Raw data Start Marker

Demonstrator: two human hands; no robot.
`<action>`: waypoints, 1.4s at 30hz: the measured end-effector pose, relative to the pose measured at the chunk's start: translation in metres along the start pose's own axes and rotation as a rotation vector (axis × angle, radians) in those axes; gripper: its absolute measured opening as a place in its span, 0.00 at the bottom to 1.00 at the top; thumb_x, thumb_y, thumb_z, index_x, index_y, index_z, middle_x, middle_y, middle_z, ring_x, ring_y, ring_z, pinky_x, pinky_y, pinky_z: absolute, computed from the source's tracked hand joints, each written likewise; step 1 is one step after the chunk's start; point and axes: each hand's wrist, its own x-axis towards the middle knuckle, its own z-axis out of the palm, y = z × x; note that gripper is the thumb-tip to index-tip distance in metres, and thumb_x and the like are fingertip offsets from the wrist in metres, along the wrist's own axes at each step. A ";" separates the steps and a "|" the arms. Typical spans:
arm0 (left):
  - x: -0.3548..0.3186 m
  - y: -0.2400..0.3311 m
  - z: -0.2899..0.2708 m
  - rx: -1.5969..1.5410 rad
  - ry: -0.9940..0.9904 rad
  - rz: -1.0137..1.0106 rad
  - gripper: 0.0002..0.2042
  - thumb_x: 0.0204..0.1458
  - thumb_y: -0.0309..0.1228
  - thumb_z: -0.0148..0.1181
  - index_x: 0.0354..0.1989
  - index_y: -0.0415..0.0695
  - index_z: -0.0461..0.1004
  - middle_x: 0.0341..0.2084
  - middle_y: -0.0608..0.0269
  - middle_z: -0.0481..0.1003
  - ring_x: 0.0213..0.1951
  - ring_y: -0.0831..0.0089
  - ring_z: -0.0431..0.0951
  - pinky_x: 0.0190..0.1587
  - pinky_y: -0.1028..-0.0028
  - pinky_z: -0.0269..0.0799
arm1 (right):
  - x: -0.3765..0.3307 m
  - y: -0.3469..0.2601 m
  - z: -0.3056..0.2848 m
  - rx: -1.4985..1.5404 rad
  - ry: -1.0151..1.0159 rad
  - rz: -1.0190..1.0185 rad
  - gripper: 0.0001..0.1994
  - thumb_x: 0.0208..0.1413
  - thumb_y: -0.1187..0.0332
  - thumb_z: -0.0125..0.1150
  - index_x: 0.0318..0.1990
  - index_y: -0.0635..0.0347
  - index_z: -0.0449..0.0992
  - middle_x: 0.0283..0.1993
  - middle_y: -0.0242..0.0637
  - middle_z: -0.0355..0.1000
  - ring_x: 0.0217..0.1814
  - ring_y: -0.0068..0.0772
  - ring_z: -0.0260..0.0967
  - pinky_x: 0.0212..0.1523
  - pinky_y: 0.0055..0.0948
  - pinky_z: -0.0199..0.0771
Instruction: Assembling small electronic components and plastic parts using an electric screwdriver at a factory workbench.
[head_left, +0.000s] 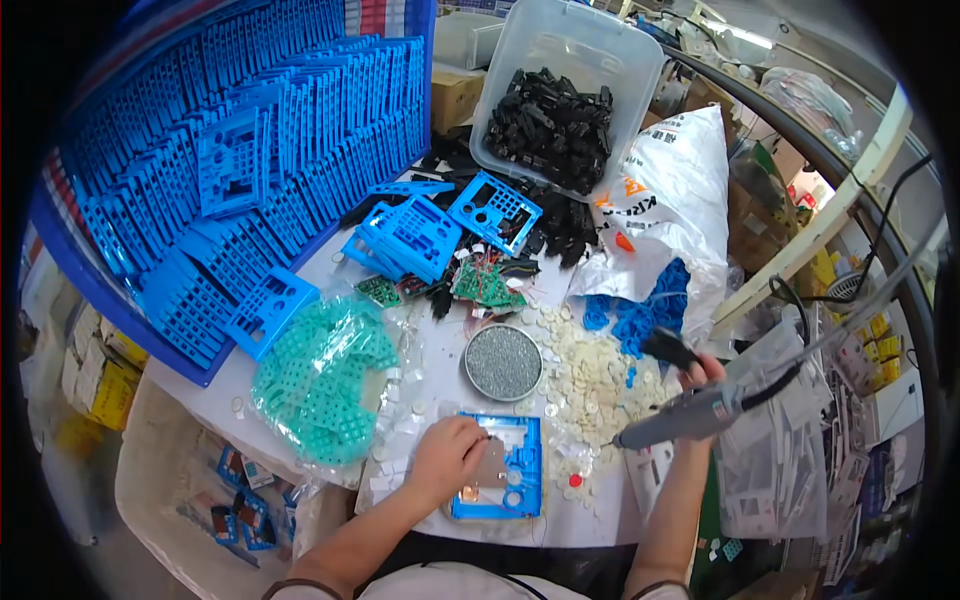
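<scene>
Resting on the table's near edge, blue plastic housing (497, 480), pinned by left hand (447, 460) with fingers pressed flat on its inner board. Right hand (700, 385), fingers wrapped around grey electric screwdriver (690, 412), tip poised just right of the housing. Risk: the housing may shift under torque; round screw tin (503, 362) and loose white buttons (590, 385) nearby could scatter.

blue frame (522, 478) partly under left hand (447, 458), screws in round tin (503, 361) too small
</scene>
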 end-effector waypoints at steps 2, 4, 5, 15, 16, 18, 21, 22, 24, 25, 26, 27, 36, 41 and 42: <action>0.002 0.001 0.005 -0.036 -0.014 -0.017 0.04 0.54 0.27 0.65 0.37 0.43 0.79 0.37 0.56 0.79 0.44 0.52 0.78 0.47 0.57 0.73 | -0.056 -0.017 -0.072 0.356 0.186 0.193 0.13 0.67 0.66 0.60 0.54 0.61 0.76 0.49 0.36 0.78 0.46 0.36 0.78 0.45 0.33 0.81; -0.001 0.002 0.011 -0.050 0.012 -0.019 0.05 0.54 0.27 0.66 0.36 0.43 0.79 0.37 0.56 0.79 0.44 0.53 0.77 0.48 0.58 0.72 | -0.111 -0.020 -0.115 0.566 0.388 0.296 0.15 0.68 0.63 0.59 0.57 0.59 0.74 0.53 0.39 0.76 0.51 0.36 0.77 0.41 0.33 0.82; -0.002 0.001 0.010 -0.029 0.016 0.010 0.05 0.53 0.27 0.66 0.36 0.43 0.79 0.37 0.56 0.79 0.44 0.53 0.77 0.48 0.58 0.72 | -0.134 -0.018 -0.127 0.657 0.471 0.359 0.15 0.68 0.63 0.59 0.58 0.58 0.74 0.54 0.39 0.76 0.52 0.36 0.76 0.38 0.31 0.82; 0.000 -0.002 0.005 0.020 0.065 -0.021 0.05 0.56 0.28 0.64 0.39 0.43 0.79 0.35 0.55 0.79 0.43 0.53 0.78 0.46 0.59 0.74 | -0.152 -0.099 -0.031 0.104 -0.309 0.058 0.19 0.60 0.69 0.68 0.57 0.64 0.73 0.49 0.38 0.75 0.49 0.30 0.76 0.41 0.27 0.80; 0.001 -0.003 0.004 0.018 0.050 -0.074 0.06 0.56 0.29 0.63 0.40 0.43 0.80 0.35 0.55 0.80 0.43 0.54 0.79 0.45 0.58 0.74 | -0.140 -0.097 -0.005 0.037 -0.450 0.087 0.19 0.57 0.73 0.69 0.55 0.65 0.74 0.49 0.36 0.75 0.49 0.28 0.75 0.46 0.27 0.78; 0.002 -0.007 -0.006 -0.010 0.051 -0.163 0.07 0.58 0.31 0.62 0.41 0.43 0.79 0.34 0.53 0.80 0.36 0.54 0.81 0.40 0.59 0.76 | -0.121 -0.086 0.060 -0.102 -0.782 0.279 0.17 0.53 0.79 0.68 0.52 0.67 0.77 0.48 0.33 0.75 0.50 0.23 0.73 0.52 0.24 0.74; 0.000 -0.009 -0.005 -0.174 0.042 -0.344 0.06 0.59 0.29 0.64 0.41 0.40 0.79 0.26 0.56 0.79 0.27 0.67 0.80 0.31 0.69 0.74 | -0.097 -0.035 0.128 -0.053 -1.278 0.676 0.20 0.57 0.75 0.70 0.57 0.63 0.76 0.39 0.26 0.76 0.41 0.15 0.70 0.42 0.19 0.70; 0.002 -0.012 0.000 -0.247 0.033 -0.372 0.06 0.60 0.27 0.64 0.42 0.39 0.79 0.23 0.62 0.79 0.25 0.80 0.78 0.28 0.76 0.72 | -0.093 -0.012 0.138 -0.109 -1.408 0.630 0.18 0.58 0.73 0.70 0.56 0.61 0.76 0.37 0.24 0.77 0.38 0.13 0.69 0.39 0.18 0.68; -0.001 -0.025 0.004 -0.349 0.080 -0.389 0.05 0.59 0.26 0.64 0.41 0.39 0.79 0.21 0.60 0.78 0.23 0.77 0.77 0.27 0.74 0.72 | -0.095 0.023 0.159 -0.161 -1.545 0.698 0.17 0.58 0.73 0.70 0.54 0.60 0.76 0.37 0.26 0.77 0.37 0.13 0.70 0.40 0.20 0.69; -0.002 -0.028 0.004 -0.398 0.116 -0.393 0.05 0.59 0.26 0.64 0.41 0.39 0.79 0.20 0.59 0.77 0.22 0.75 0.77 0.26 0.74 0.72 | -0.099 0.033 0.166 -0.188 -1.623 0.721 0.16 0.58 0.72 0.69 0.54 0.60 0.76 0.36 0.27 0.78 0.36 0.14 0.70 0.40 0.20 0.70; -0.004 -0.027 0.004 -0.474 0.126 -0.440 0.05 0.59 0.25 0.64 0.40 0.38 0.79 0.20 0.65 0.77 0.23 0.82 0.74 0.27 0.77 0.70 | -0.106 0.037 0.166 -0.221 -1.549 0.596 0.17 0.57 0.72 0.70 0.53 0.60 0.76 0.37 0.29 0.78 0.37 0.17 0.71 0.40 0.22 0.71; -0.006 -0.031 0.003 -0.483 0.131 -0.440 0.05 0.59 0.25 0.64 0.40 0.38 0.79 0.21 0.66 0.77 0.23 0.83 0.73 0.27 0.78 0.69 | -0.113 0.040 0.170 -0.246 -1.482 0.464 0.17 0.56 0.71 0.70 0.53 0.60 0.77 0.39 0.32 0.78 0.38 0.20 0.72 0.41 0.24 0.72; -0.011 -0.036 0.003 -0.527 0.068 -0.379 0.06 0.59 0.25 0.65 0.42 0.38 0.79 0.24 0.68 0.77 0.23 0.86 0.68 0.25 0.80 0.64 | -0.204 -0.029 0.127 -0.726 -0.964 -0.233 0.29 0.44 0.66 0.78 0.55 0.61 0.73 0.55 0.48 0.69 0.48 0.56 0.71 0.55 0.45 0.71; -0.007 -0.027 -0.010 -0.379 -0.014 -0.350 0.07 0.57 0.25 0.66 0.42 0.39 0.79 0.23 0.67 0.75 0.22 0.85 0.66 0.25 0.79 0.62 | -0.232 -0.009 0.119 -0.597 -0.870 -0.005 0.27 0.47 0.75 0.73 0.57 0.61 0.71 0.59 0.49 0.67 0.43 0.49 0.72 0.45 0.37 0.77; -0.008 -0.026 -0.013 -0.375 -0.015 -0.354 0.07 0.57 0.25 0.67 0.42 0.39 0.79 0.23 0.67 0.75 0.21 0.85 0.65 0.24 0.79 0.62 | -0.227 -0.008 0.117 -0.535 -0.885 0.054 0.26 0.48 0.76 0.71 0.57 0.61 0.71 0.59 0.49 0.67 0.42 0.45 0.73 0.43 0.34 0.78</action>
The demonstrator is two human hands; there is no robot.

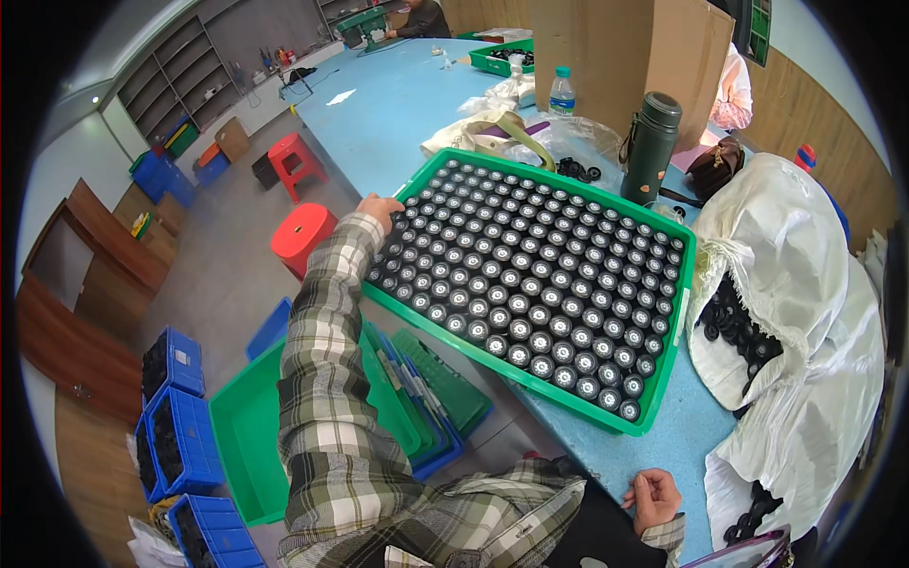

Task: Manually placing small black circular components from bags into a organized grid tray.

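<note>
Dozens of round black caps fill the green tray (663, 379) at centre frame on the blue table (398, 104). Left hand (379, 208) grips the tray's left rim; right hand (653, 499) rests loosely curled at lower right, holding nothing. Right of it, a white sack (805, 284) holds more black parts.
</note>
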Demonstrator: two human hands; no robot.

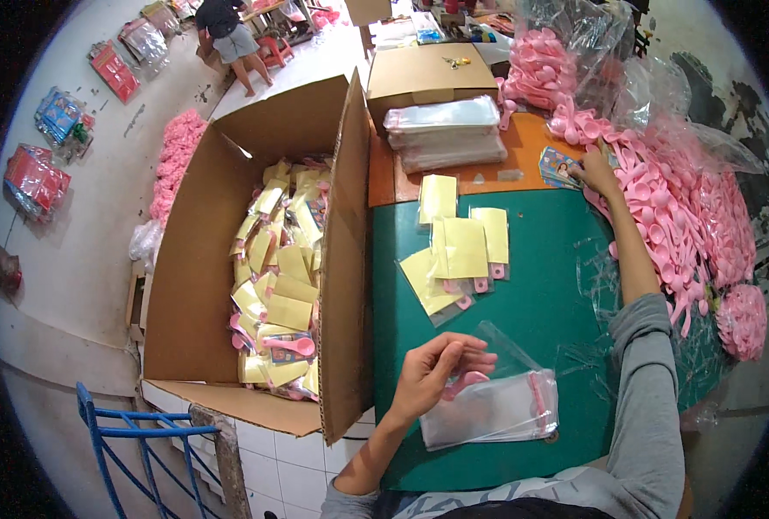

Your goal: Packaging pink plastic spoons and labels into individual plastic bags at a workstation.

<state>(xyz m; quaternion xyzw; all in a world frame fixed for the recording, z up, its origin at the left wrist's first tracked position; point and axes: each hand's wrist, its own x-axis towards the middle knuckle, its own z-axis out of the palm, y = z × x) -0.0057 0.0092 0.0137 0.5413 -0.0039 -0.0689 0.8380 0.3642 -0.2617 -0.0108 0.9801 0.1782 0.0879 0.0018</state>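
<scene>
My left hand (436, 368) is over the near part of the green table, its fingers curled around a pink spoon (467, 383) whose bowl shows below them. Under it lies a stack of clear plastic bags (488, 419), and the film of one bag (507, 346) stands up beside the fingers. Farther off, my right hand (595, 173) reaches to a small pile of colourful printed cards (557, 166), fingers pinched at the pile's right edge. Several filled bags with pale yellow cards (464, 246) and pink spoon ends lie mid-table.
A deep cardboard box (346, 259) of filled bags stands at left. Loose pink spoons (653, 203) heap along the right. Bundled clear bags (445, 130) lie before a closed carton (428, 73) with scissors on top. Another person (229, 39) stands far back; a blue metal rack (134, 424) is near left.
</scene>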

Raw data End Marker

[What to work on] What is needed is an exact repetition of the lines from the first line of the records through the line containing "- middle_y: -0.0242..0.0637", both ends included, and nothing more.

[Exercise response]
Demonstrator: two human hands; no robot.
`<action>`: waypoints, 1.4s at 30hz: the measured end-effector pose, relative to the pose measured at the chunk's start: translation in metres along the start pose's own axes and rotation as a rotation vector (axis × angle, radians) in those axes; gripper: its absolute measured opening as a place in its span, 0.00 at the bottom to 1.00 at the top; thumb_x, thumb_y, thumb_z, index_x, index_y, index_z, middle_x, middle_y, middle_z, ring_x, ring_y, ring_z, pinky_x, pinky_y, pinky_z: absolute, computed from the source's tracked hand joints, each written likewise; step 1 is one step after the chunk's start; point and axes: each hand's wrist, its own x-axis towards the middle knuckle, its own z-axis out of the palm, y = z × x; note that gripper is the thumb-tip to index-tip distance in metres, and thumb_x and the like are fingertip offsets from the wrist in metres, along the wrist's own axes at each step. A ";" separates the steps and a "|" the arms. Typical spans:
arm0 (left):
  - x: -0.3548..0.3186 m
  - y: -0.2400..0.3311 m
  - z: -0.2899..0.2708 m
  - rx: -1.5969..1.5410 rad
  - ry: -0.9940..0.9904 rad
  - rz: -1.0137..1.0106 rad
  - gripper: 0.0002..0.2042
  - thumb_x: 0.0204..0.1458
  - thumb_y: -0.0309..0.1228
  - thumb_z: -0.0148..0.1181
  - index_x: 0.0354..0.1989
  - index_y: -0.0415..0.0695
  - index_z: -0.0461..0.1004
  - middle_x: 0.0341..0.2084
  - middle_y: -0.0608..0.0269
  - middle_z: -0.0481..0.1003
  - ring_x: 0.0213..0.1951
  - ring_y: -0.0831..0.0089
  - ring_z: -0.0431..0.0951
  - pinky_x: 0.0190..0.1587
  - pinky_y: -0.1028..-0.0028
  - pinky_z: -0.0269..0.0799
arm1 (right):
  - x: -0.3765..0.3307 m
  - y: -0.3469..0.2601 m
  - z: -0.3056..0.2848 m
  - rx: -1.4985..1.5404 rad
  - ry: -1.0151..1.0159 rad
  - rz: -1.0190..1.0185 rad
  - gripper: 0.0001..0.1994
  - thumb_x: 0.0208..0.1413
  - thumb_y: -0.1187..0.0332
  - thumb_z: -0.0125..0.1150
  - index_x: 0.0318..0.1990
  - index_y: -0.0635..0.0347
  - index_z: -0.0449..0.0992
  - middle_x: 0.0283..0.1993
  - middle_y: -0.0242..0.0637

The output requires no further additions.